Metodi. Il campione è stato inoltre suddiviso in due gruppi a seconda dello stato fertile o postmenopausale delle pazienti. Nel campione delle 284 pazienti, 89 (31,3%) sono state sottoposte ad anestesia locale con blocco paracervicale, mentre per le restanti 195 (68,7%) non si è fatto ricorso ad alcun tipo di anestesia. Le isteroscopie sono state eseguite per lo più in regime di Day surgery utilizzando i più diffusi e sperimentati sistemi ottici isteroscopici e l'anidride carbonica come mezzo di distensione della cavità uterina. In nessuna isteroscopia si sono verificate complicazioni importanti.

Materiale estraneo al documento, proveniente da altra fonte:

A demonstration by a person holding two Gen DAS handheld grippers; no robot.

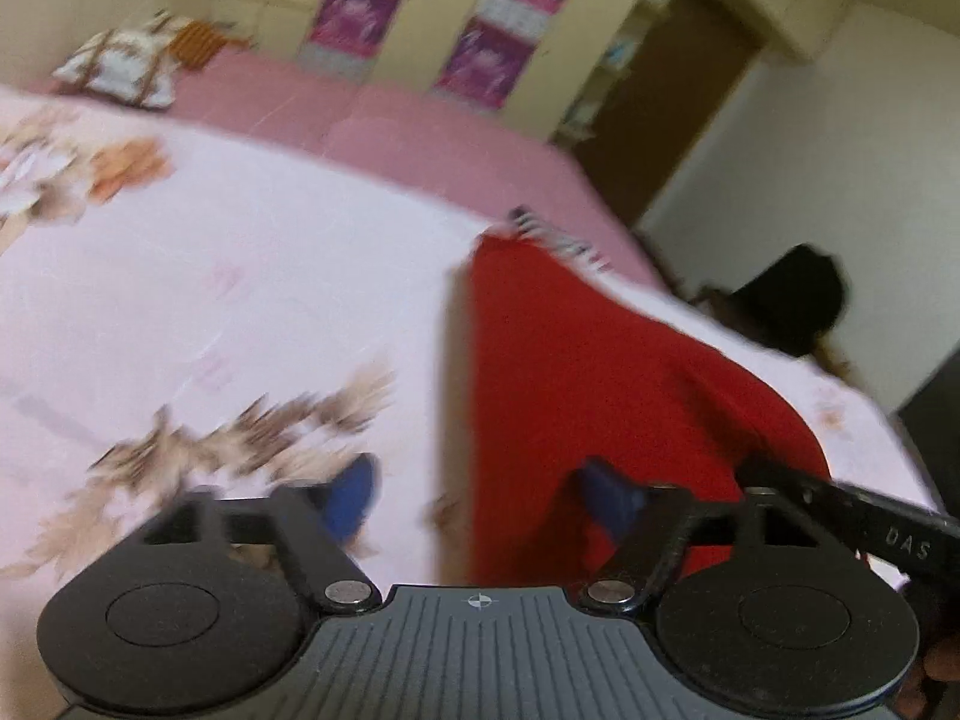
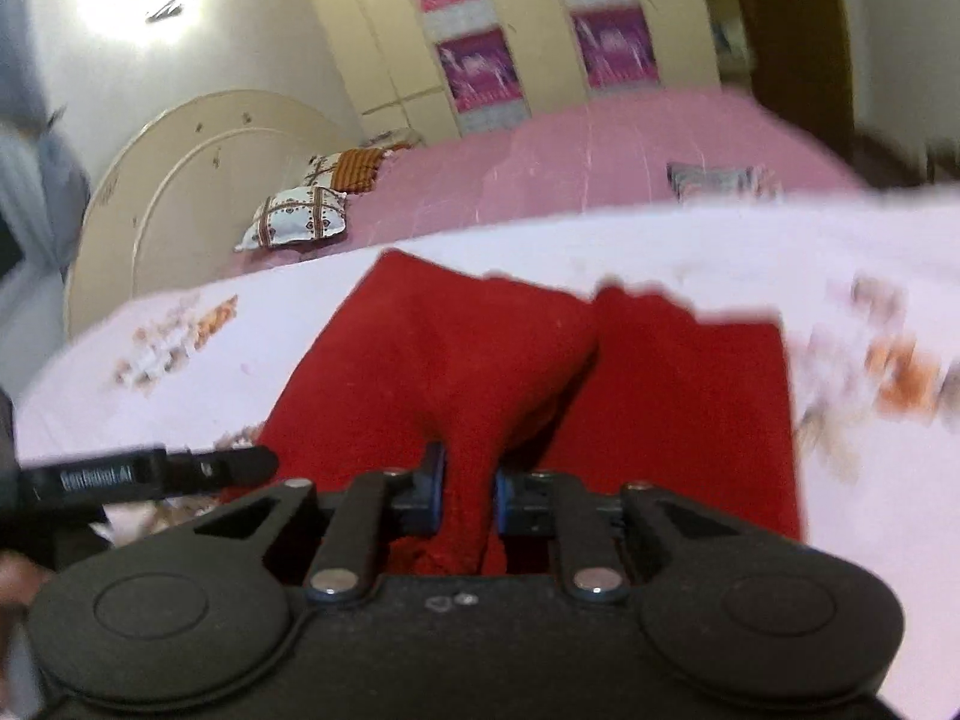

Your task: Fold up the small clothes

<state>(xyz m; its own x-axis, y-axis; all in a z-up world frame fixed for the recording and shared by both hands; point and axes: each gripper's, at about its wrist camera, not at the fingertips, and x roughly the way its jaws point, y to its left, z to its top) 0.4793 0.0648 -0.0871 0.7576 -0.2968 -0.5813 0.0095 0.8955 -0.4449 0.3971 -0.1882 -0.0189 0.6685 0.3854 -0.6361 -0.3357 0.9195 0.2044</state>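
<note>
**Red garment half lifted, 1 gripper biting, 1 waiting**

The red garment lies on the pale floral bedsheet at the near part of the bed, the pink sheet stretching beyond it toward 2 patterned pillows; the right gripper has its blue pads pinched on a ridge of the cloth, which rises in a tented fold from the flat part; the left gripper stands with its 2 fingers wide apart, 1 blue pad over the cloth's edge and the other over bare sheet, gripping nothing that I can see; both views are blurred, so the hem details are unclear. To my eye the fold is only beginning; the left gripper would do well to take the near edge level with the right's hold, so both corners travel together; lift just enough to clear the sheet, carry across evenly, and lay it down flat, or the bunched ridge will crease.
</note>
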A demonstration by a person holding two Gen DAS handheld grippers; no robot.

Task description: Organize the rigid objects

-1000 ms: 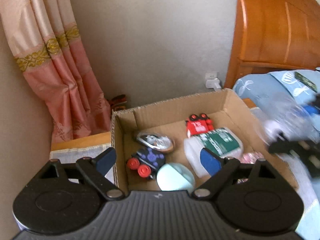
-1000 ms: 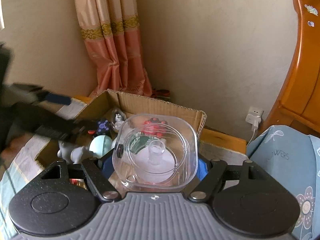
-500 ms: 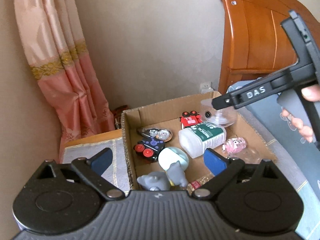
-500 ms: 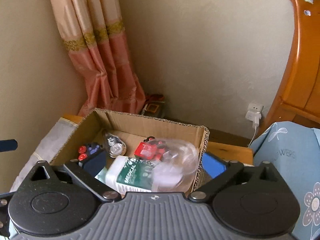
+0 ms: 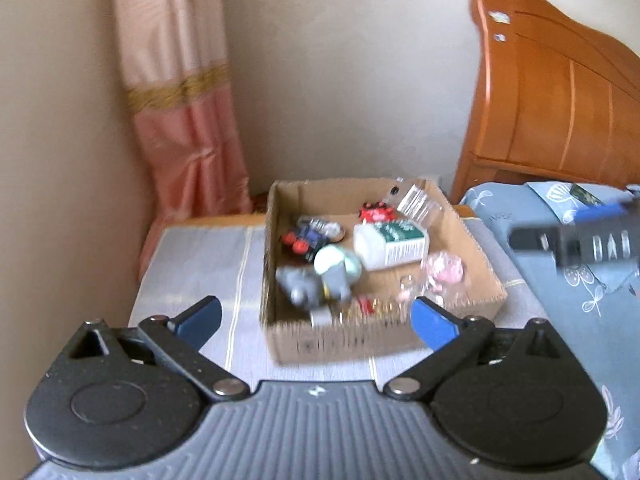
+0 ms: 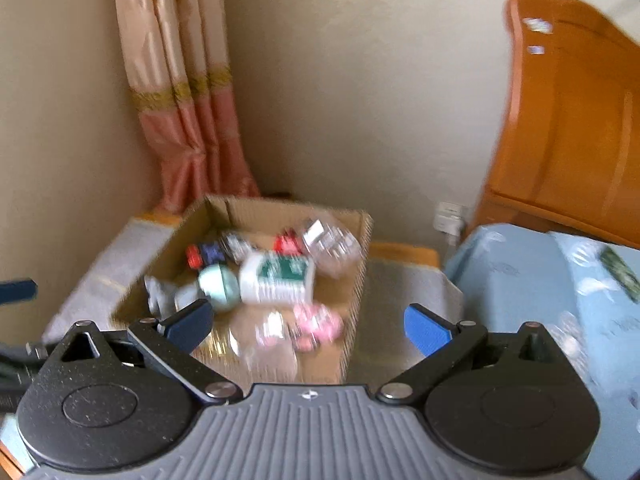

Risultati. Sia nel gruppo di pazienti in età fertile, sia in quelle in postmenopausa, la principale indicazione all'isteroscopia è stato il sanguinamento uterino anomalo (AUB), per il quale sono state eseguite complessivamente 159/284 isteroscopie (56%), di cui 68 (42,8%) in pazienti in età fertile e 91 (57,2%) in pazienti in postmenopausa. Nel gruppo delle pazienti in postmenopausa l'isteroscopia è stata eseguita per tale indicazione nel 73,4% dei casi (91/124) mentre in età fertile nel 42,5% dei casi (68/160).
Conclusioni. Alla base del sanguinamento uterino anomalo in post-menopausa è stata evidenziata una ipo-atrofia endometriale in 59 delle 91 pazienti prese in esame (64,9%), mentre in età fertile la maggior parte dei 68 casi di AUB sono risultati di natura disfunzionale: l'esame istologico ha mostrato un endometrio proliferativo in 29 casi, secretivo in 7 e iperplastico in 12 casi (11 casi di iperplasia endometriale semplice senza atipie ed 1 di iperplasia complessa con atipie). Infine l'isteroscopia ha consentito di diagnosticare 6 casi di adenocarcinoma dell'endometrio (6,6% delle pazienti con AUB in postmenopausa).